## Task directions
Exactly the lines below from the one with "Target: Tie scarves" up to and including the one with "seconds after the" make up the answer, with nothing else added.

## Recorded information
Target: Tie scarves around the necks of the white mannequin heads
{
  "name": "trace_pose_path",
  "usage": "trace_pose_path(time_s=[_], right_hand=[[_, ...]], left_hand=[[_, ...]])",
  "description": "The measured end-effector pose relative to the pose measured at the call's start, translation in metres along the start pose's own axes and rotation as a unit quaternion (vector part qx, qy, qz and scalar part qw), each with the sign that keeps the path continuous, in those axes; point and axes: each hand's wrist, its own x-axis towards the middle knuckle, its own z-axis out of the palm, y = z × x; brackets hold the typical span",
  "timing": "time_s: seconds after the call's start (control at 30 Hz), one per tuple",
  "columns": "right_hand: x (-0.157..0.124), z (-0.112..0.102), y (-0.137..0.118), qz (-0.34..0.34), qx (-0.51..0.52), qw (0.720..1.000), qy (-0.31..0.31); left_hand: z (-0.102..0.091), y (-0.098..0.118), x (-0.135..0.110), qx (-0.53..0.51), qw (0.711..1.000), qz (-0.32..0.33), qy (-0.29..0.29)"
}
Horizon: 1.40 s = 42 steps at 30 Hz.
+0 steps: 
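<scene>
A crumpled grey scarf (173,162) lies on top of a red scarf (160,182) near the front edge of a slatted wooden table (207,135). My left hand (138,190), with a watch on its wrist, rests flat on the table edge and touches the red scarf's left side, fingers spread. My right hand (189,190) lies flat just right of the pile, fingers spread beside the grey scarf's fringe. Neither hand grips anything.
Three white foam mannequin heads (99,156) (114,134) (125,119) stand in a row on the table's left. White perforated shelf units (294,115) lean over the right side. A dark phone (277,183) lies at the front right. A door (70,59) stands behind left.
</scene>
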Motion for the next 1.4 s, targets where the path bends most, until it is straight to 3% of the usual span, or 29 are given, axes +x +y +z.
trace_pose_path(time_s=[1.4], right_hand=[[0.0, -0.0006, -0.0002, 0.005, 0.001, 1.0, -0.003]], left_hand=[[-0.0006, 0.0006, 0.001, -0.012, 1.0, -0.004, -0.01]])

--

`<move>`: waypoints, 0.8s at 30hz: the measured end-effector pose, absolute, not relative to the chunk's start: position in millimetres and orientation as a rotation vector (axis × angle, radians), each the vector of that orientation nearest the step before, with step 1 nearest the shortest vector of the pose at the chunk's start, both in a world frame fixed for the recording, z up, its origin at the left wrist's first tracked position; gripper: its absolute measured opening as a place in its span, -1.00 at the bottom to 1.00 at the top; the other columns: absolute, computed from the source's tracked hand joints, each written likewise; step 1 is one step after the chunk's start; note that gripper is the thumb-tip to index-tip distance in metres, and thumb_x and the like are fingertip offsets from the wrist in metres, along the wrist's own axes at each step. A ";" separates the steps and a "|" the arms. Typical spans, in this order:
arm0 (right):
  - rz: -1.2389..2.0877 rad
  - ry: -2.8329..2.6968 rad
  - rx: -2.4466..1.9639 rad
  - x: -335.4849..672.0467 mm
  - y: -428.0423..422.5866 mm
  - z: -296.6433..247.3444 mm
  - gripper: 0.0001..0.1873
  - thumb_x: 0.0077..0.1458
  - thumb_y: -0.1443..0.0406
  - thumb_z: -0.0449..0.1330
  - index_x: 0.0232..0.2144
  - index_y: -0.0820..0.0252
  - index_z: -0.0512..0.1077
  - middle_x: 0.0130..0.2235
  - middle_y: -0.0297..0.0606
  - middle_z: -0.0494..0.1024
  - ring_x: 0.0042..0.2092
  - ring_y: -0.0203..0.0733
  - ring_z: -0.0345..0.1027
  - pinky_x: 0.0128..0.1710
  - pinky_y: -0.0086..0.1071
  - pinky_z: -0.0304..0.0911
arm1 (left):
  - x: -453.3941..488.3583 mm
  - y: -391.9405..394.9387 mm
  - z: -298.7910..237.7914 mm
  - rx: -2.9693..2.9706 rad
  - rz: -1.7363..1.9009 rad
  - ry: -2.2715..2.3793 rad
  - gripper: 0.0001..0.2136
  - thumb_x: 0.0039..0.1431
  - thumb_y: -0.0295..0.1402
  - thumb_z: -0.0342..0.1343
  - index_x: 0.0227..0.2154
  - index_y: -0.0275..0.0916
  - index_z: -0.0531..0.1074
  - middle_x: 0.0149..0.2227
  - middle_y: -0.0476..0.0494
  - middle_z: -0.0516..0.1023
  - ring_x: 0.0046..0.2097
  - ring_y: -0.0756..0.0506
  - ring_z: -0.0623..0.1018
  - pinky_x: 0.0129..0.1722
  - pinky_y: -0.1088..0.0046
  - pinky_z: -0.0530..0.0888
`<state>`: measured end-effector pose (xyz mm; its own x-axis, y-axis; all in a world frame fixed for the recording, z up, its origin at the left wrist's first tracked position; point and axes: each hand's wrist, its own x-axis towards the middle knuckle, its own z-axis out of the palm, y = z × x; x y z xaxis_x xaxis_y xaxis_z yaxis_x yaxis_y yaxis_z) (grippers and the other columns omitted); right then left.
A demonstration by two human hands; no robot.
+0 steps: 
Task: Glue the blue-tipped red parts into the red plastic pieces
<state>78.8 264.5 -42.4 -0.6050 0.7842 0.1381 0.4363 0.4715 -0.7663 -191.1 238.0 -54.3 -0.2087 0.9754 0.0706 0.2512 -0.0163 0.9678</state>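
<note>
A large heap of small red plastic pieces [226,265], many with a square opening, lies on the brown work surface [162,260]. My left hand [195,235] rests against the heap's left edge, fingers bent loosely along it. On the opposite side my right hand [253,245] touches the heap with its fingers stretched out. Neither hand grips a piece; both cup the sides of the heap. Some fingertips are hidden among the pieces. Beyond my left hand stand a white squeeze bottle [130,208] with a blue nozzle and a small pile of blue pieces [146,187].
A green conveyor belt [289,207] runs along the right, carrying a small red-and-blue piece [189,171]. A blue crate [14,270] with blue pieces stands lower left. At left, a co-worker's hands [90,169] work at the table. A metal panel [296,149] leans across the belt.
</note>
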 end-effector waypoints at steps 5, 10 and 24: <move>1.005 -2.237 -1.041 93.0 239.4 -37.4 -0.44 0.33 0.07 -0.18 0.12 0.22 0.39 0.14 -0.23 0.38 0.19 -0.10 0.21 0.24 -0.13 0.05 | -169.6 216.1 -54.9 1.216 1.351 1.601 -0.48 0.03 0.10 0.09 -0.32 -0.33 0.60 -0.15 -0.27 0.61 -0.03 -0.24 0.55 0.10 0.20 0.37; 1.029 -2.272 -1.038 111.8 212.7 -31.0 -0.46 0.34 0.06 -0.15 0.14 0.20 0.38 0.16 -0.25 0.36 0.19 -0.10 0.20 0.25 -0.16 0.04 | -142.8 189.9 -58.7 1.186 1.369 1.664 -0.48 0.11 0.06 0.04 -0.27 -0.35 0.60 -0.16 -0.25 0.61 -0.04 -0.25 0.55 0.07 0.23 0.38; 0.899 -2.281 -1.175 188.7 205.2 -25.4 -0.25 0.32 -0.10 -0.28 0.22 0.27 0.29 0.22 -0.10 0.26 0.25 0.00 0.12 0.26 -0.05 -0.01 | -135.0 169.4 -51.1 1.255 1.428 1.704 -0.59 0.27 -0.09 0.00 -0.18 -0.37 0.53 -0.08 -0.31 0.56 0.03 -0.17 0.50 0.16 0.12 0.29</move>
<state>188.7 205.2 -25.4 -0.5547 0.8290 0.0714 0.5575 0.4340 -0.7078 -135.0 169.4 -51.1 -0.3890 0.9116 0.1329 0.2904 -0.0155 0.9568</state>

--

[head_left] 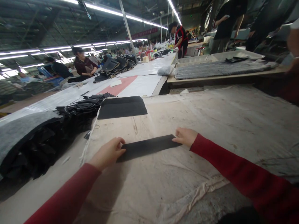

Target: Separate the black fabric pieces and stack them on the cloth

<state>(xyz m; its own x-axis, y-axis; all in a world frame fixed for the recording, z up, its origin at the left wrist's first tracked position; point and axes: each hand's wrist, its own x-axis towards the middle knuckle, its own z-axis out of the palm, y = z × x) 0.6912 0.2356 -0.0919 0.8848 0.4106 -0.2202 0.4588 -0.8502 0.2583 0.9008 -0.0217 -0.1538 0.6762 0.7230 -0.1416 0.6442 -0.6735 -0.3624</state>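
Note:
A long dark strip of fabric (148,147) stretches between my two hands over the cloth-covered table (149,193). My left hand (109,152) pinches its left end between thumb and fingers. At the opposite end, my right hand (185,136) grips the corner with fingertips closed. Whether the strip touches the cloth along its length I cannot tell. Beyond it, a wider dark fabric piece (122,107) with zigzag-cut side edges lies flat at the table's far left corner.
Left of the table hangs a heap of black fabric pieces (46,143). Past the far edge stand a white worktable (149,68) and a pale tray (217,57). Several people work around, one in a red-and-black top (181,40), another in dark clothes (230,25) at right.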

## Response
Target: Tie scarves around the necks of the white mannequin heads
{
  "name": "trace_pose_path",
  "usage": "trace_pose_path(time_s=[_], right_hand=[[_, ...]], left_hand=[[_, ...]])",
  "description": "The measured end-effector pose relative to the pose measured at the call's start, translation in metres along the start pose's own axes and rotation as a unit quaternion (vector part qx, qy, qz and scalar part qw), each with the sign that keeps the path continuous, in those axes; point and axes: each hand's wrist, its own x-axis towards the middle knuckle, its own z-axis out of the palm, y = z × x; brackets hold the typical span",
  "timing": "time_s: seconds after the call's start (control at 30 Hz), one per tuple",

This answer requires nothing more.